Re: [RFC v3 1/1] ns: add binfmt_misc to the user namespace

From: Jann Horn
Date: Mon Oct 08 2018 - 06:59:04 EST


On Sat, Oct 6, 2018 at 8:04 AM Andrei Vagin <avagin@xxxxxxxxx> wrote:
> On Thu, Oct 04, 2018 at 12:50:22AM +0200, Laurent Vivier wrote:
> > This patch allows to have a different binfmt_misc configuration
> > for each new user namespace. By default, the binfmt_misc configuration
> > is the one of the host, but if the binfmt_misc filesystem is mounted
> > in the new namespace a new empty binfmt instance is created and used
> > in this namespace.
> >
> > For instance, using "unshare" we can start a chroot of an another
> > architecture and configure the binfmt_misc interpreter without being root
> > to run the binaries in this chroot.
> >
> > Signed-off-by: Laurent Vivier <laurent@xxxxxxxxx>
> > ---
> > fs/binfmt_misc.c | 85 +++++++++++++++++++++++-----------
> > include/linux/user_namespace.h | 15 ++++++
> > kernel/user.c | 14 ++++++
> > kernel/user_namespace.c | 9 ++++
> > 4 files changed, 95 insertions(+), 28 deletions(-)
> >
> > diff --git a/fs/binfmt_misc.c b/fs/binfmt_misc.c
> > index aa4a7a23ff99..78780bc87506 100644
> > --- a/fs/binfmt_misc.c
> > +++ b/fs/binfmt_misc.c
> > @@ -38,9 +38,6 @@ enum {
> > VERBOSE_STATUS = 1 /* make it zero to save 400 bytes kernel memory */
> > };
> >
> > -static LIST_HEAD(entries);
> > -static int enabled = 1;
> > -
> > enum {Enabled, Magic};
> > #define MISC_FMT_PRESERVE_ARGV0 (1 << 31)
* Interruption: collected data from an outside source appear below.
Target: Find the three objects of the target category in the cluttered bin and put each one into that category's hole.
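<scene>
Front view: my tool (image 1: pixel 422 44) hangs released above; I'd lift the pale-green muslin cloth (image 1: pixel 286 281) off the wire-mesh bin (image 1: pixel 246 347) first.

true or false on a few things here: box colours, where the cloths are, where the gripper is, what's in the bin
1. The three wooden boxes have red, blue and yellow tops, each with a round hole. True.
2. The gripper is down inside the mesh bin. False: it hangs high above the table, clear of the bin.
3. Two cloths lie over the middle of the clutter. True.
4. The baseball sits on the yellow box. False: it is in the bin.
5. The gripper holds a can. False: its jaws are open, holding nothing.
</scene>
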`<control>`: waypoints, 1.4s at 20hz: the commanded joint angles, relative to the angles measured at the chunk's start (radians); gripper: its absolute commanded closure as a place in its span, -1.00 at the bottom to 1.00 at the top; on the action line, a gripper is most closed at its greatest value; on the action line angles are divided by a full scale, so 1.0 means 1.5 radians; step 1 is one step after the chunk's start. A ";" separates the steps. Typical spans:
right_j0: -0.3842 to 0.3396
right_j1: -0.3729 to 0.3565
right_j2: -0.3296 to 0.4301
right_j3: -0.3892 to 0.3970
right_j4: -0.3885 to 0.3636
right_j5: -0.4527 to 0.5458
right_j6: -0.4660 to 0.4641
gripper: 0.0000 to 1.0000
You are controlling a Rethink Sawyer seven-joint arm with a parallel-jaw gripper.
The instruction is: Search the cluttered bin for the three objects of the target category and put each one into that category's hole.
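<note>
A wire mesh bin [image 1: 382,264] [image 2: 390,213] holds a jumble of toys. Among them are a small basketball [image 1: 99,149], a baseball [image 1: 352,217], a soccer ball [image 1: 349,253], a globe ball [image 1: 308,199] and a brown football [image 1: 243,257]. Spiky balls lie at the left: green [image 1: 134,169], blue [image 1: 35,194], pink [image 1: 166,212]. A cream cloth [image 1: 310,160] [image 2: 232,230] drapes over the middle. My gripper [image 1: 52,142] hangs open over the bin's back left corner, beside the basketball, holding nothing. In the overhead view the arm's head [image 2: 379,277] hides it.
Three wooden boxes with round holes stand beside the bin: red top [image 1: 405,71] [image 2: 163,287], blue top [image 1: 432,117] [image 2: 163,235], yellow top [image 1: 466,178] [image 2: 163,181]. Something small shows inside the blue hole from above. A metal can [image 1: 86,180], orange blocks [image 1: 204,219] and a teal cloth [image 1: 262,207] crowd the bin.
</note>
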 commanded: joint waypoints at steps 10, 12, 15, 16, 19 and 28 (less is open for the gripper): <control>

> > #define MISC_FMT_OPEN_BINARY (1 << 30)
> > @@ -60,10 +57,7 @@ typedef struct {
> > struct file *interp_file;
> > } Node;
> >
> > -static DEFINE_RWLOCK(entries_lock);
> > static struct file_system_type bm_fs_type;
> > -static struct vfsmount *bm_mnt;
> > -static int entry_count;
> >
> > /*
> > * Max length of the register string. Determined by:
> > @@ -85,13 +79,13 @@ static int entry_count;
> > * if we do, return the node, else NULL
> > * locking is done in load_misc_binary
> > */
> > -static Node *check_file(struct linux_binprm *bprm)
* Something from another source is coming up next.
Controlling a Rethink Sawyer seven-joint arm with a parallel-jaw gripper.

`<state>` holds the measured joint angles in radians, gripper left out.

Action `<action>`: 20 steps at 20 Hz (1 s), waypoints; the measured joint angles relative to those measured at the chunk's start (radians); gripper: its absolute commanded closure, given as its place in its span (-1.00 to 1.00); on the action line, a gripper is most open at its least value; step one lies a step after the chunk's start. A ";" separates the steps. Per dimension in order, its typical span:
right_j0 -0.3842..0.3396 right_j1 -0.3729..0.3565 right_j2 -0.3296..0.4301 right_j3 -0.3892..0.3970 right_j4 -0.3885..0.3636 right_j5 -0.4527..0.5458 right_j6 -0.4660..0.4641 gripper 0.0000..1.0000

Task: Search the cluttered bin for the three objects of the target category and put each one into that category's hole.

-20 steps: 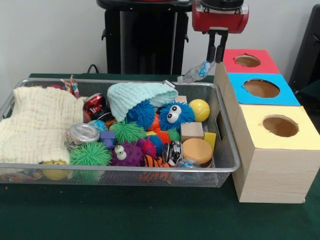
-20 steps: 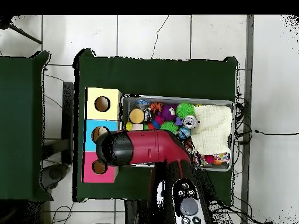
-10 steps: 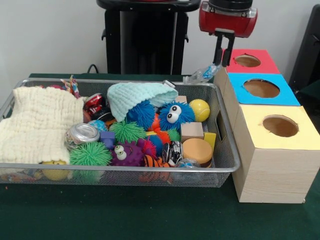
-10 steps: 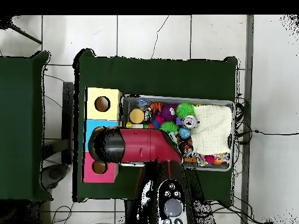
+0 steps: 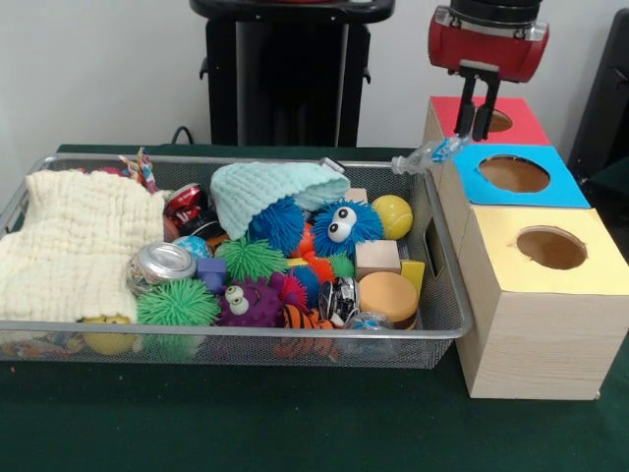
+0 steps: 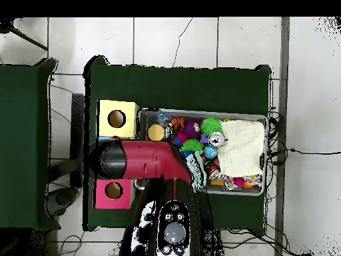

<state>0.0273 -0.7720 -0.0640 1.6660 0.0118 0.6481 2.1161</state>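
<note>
Bin (image 5: 447,324) left of three boxes (image 5: 536,295) (front view); toys (image 5: 339,228) inside

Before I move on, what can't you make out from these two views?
- Overhead: the blue box and pincer are hidden under the red arm.
- Front: what lies under the cream cloth and the mint cloth in the bin.
- Front: the clear item at the pincer is too small to identify.

Red rounded wrist housing w/ black cap on top, two thin black fingers (image 5: 465,106) below. From overhead: glossy red arm (image 6: 143,162), black end (grey button panel near base).
</note>
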 measured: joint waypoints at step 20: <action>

> > +static Node *check_file(struct user_namespace *ns, struct linux_binprm *bprm)
> > {
> > char *p = strrchr(bprm->interp, '.');
> > struct list_head *l;
> >
> > /* Walk all the registered handlers. */
> > - list_for_each(l, &entries) {
> > + list_for_each(l, &ns->binfmt_ns->entries) {
> > Node *e = list_entry(l, Node, list);
> > char *s;
> > int j;
> > @@ -133,17 +127,18 @@ static int load_misc_binary(struct linux_binprm *bprm)
> > struct file *interp_file = NULL;
> > int retval;
> > int fd_binary = -1;
> > + struct user_namespace *ns = current_user_ns();
> >
> > retval = -ENOEXEC;
> > - if (!enabled)
> > + if (!ns->binfmt_ns->enabled)
> > return retval;
> >
> > /* to keep locking time low, we copy the interpreter string */
> > - read_lock(&entries_lock);
> > - fmt = check_file(bprm);
> > + read_lock(&ns->binfmt_ns->entries_lock);
>
> It looks like ns->binfmt_ns isn't protected by any lock and
> ns->binfmt_ns can be changed between read_lock() and read_unlock().
>
> This can be fixed if ns->binfmt_ns will be dereferenced only once in
> this function:
>
> struct binfmt_namespace *binfmt_ns = ns->binfmt_ns;

Technically, wouldn't you want READ_ONCE(ns->binfmt_ns)?